**AVAILABLE RECORDS:**
----------------
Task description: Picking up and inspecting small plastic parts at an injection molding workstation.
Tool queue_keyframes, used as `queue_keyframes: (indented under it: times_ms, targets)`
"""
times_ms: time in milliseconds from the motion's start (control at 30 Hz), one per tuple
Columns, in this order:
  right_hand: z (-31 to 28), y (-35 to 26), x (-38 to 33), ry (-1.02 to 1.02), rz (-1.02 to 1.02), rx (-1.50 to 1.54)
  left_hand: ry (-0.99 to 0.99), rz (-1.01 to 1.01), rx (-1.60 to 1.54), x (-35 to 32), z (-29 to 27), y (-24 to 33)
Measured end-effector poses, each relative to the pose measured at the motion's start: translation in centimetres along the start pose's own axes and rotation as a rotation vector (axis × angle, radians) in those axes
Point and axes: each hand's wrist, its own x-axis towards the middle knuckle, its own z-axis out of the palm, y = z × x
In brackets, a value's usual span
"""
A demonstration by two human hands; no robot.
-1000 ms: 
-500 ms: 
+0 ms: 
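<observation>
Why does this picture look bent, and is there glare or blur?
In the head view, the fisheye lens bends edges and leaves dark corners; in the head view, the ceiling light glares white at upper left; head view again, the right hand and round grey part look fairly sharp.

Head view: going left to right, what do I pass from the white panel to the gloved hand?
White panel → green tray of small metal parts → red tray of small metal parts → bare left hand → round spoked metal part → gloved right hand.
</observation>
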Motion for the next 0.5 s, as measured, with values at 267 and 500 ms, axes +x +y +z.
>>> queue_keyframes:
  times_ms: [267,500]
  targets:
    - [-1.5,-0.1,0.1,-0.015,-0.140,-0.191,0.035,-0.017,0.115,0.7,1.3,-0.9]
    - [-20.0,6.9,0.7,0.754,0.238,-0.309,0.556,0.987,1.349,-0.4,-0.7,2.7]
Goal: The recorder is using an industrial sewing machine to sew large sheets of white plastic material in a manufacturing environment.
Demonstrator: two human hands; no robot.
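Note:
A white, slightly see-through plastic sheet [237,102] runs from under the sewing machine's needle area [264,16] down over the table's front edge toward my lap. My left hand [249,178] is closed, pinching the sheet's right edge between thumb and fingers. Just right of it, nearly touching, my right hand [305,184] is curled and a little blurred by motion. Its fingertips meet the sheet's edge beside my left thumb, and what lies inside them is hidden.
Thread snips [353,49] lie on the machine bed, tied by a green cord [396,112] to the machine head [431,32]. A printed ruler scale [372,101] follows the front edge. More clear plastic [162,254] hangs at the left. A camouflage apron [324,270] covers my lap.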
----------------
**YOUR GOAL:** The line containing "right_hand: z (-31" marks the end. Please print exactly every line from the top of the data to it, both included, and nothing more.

**ANSWER SECTION:**
Task description: Picking up and inspecting small plastic parts at an injection molding workstation.
Tool queue_keyframes, used as `queue_keyframes: (indented under it: times_ms, targets)`
"""
times_ms: time in milliseconds from the motion's start (control at 30 Hz), one per tuple
Columns, in this order:
  right_hand: z (-31 to 28), y (-35 to 26), x (-38 to 33), ry (-1.02 to 1.02), rz (-1.02 to 1.02), rx (-1.50 to 1.54)

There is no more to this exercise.